Would you return exactly the lines from the top of the data below through the one containing "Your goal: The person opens", leaving out the pictures?

________________________

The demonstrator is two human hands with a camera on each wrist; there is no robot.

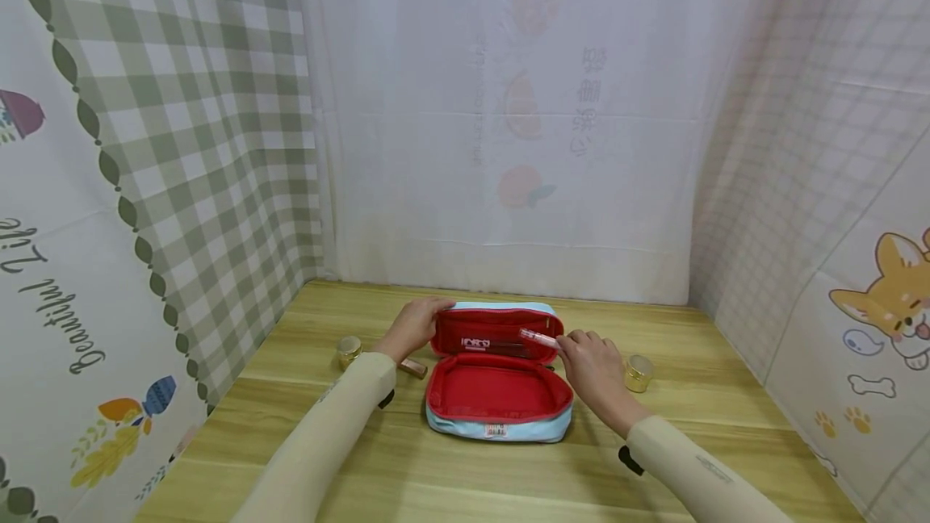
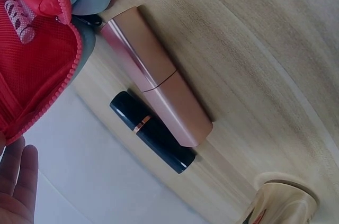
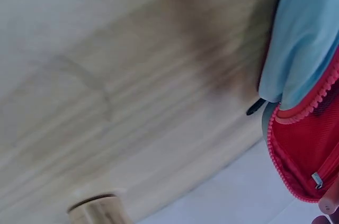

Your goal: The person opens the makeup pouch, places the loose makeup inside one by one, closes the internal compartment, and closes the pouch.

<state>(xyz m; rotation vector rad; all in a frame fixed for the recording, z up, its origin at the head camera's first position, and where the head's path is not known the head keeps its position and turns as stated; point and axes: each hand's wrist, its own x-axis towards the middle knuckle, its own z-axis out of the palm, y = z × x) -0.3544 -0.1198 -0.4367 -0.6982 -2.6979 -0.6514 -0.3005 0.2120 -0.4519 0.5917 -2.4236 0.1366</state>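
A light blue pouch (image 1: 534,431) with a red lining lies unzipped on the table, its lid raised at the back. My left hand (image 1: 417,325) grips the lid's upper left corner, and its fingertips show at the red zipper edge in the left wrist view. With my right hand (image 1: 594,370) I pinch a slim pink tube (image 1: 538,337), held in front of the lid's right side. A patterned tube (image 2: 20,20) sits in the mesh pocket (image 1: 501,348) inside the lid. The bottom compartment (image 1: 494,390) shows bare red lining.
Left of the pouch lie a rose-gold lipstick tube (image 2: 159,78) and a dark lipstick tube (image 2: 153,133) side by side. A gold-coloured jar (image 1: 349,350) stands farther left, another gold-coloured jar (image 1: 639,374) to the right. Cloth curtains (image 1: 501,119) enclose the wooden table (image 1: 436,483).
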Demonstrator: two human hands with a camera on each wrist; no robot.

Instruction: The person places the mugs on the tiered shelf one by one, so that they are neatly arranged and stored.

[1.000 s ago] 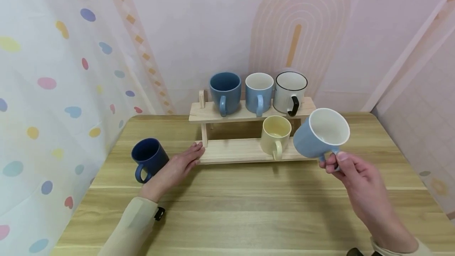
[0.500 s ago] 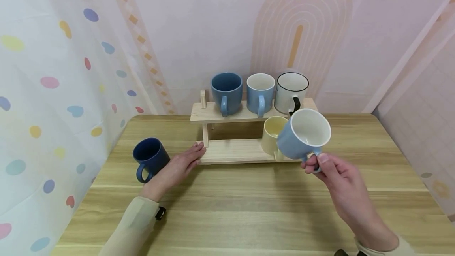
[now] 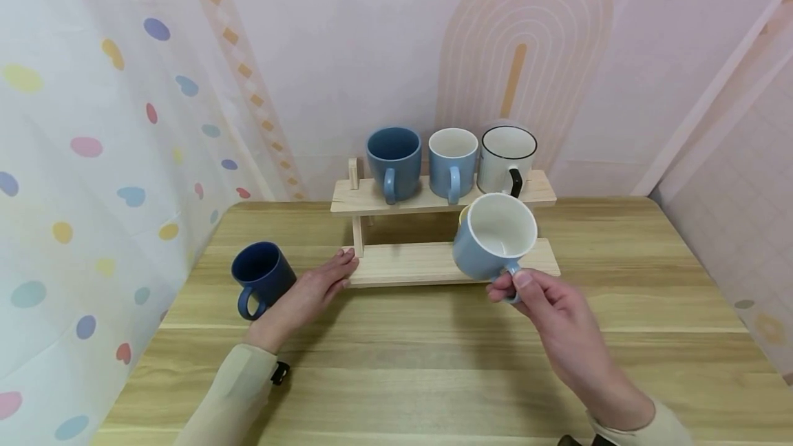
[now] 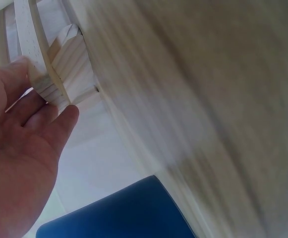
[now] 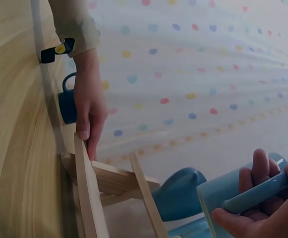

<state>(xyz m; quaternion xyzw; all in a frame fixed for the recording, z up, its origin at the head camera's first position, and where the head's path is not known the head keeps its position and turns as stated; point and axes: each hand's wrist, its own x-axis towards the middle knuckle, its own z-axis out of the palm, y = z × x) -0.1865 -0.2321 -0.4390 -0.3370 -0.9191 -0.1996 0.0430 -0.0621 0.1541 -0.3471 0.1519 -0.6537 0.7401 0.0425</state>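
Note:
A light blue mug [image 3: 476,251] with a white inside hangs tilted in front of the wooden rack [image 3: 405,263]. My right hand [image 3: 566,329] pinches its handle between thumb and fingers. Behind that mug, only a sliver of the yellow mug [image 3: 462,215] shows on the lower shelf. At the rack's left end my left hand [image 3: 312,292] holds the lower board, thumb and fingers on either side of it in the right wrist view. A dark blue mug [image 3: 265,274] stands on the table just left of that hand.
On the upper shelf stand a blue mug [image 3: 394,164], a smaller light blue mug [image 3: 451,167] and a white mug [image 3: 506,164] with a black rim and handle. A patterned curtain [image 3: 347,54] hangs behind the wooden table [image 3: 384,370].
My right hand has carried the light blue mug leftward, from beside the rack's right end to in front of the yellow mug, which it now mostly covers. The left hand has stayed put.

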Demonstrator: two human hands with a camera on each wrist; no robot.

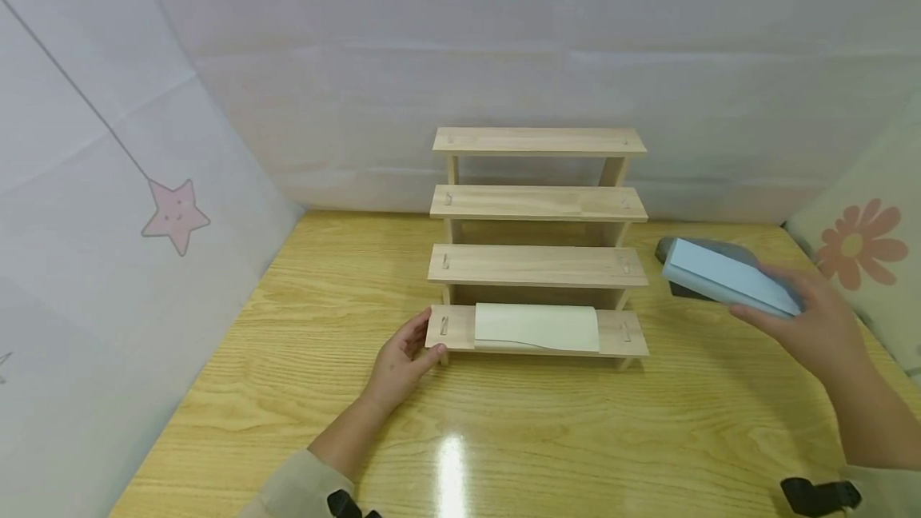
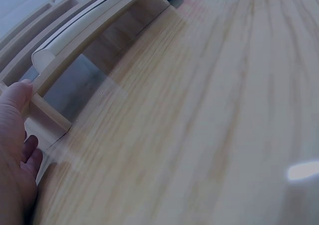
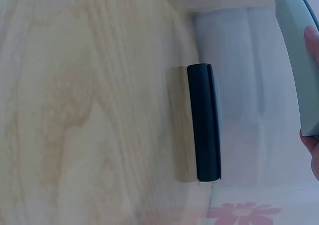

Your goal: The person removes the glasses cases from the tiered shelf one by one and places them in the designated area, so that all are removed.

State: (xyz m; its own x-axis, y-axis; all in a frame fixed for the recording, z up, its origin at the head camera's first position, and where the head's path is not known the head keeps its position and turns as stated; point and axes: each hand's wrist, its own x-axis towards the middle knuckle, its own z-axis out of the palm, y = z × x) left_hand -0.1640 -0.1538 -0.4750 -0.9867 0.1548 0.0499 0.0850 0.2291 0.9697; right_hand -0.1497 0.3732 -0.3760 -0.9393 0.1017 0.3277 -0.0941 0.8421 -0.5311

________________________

■ ANSWER TO THIS EXERCISE:
The demonstrator is two human hands with a camera on each wrist; there is no robot.


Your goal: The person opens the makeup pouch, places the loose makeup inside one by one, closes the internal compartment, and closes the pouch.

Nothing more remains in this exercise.